----- Dataset content -----

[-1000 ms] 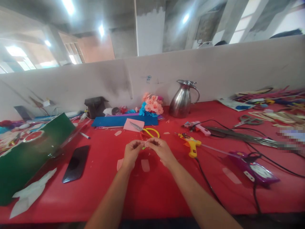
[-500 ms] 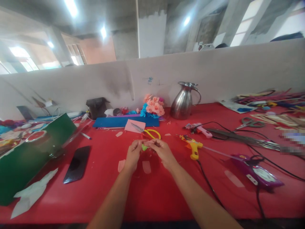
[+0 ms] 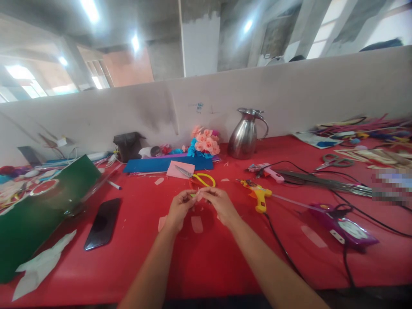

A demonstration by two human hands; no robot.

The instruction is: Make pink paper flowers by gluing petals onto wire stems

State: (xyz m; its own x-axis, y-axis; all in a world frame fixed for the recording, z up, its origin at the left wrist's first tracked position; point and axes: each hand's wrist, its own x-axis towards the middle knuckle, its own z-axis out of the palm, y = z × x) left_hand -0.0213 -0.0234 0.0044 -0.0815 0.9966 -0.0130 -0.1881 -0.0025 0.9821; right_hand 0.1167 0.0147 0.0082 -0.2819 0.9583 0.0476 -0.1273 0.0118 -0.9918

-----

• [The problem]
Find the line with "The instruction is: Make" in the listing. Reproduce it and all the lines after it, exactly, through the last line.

• [Task result]
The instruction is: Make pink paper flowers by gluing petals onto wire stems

State: (xyz m; its own x-axis, y-axis; all in a world frame fixed for the recording, z up, its origin at the left wrist's first tracked position; point and axes: each hand's wrist, its own x-axis towards the middle knuckle, its own z-axis out of the palm, y = z × x) left_hand -0.0213 -0.0234 0.0044 -0.0815 0.9966 -0.0130 -0.1881 -0.0025 0.9821; right_hand 0.1167 0.0147 0.0082 -0.2819 0.9583 0.0476 -0.1273 0.0118 -0.9918

Nothing else remains for this exercise.